Dhar's framework for moving from adoption to accountability centers on what she calls a judgment-based policy, something between a blanket ban and unlimited access. The question she'd have organizations ask isn't "is this expensive?" but "can you defend this use?"
"Do you have a really clear value creation thesis? Do you expect that there will be a return on investment for what you are doing?" she said. "What degree of confidence do you have that this option is superior to the alternatives?"
HR's seat at the table
Dhar points to a structural problem underneath the token cost crisis. In many organizations, the AI agenda is being driven by the CEO, the chief AI officer, or the chief technology officer. HR has been an afterthought, if it's been included at all.
"One of the concerns I hear from CHROs and chief people officers about themselves and their own role in these discussions is a feeling that they don't have a seat at the executive table," she said.
The token budget moment is a way in. The decisions about what work AI does, how usage is governed, what behavior gets incentivized, and how the transition is communicated to employees aren't technology decisions. They're people decisions. And the organizations that treat them as such are more likely to get the outcomes they want.
As HRD America has reported on how AI governance is becoming a core HR mandate, the function that manages how humans and machines collaborate is increasingly the function being handed governance responsibility for the tools themselves.

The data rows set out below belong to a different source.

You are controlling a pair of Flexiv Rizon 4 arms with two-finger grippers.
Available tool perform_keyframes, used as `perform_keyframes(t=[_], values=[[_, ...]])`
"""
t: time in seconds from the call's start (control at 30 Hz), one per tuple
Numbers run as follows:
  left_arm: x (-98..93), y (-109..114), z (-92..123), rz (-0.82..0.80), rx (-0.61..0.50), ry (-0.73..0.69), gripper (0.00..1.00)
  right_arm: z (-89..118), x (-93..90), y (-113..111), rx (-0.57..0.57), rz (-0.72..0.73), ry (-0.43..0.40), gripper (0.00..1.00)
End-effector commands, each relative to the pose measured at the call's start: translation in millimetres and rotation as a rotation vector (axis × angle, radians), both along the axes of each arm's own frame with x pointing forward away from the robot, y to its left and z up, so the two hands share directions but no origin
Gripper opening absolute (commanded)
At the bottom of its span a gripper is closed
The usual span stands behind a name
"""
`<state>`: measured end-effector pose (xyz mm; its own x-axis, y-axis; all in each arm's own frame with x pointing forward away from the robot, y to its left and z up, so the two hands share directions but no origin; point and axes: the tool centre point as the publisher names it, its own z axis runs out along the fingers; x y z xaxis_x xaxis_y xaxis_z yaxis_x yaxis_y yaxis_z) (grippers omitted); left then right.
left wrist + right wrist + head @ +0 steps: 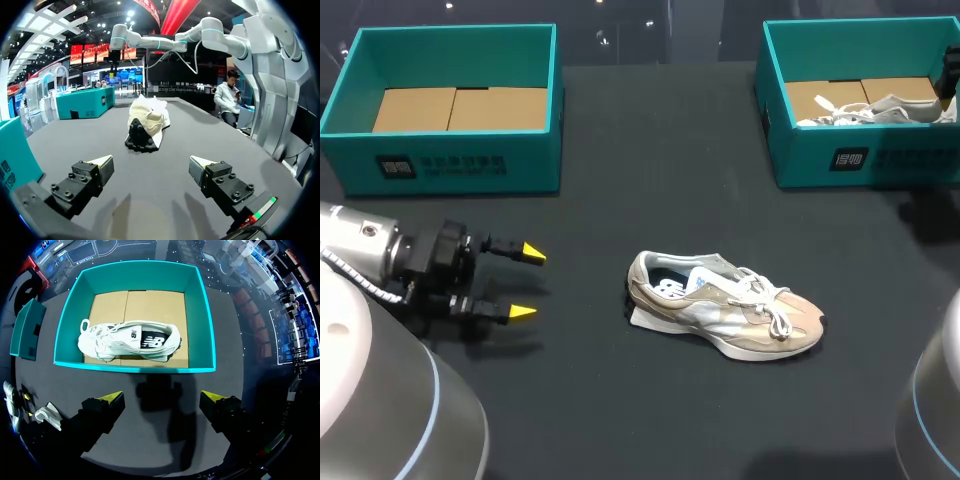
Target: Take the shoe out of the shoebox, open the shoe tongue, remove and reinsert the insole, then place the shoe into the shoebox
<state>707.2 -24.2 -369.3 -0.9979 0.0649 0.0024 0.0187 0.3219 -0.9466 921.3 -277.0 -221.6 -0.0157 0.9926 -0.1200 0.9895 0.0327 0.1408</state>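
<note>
Beige shoe is out of the box and stands on its sole mid-desk. Its toe points to my right side and its heel toward my left arm. The laces are loose over the tongue. A pale insole with print shows in the opening.

Left jaws are open and hold nothing. The yellow fingertips are level with the shoe's heel and well apart from it. In the left wrist view the shoe sits straight ahead of the open fingers, heel-on, with bare desk between.

The left shoebox is behind the shoe on its heel side, well apart. Only the cardboard floor shows inside it.

The right shoebox is behind the shoe on its toe side, also well apart. A white shoe lies on its side in it.

Right jaws are far from the beige shoe, past its toe side. They are open and empty, high over the desk just short of that box's near wall. In the right wrist view the white shoe lies across the cardboard floor.
</note>
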Motion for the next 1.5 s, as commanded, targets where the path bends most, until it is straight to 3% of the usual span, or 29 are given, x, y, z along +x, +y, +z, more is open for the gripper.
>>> perform_keyframes(t=[0.03, 0.73, 1.5], values=[[8.8, -5.4, -9.4, -0.008, -0.012, 0.002, 1.00, -0.2, -1.0, 0.0, -0.001, 0.000, -0.002, 1.00], [23.5, -44.7, -20.6, -0.012, -0.011, -0.012, 1.00, -0.2, -1.0, 0.0, -0.001, 0.000, -0.002, 1.00], [34.3, -108.7, -32.9, -0.104, -0.010, -0.025, 1.00, -0.2, -1.0, 0.0, -0.001, 0.000, -0.002, 1.00]])
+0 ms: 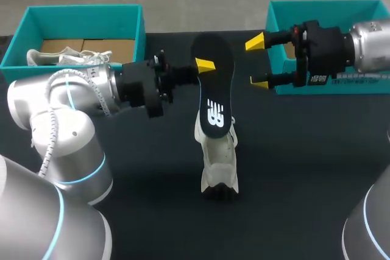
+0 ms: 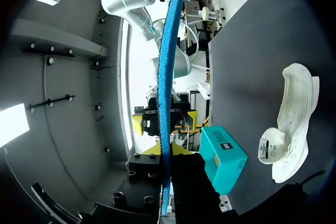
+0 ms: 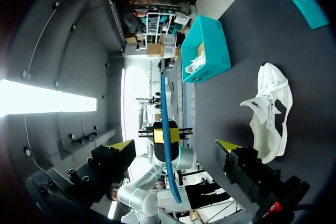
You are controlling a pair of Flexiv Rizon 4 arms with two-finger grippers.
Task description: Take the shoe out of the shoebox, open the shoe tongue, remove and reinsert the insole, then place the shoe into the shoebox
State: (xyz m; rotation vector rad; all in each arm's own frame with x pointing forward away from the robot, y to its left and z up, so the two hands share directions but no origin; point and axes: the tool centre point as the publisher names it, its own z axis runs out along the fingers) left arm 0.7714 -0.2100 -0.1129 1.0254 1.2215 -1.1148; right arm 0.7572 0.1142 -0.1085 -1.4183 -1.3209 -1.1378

"Now is a perfect moment for much more prominence for the HR team and HR leaders to seize this part of the agenda," Dhar said. "If there is a feeling that people have that they don't have a seat at the table, and it's accurate, and you've been looking for a way in, the way in which humans behave, the direction they get from their manager, their understanding of how to steward a company's resources really effectively, that is the way in."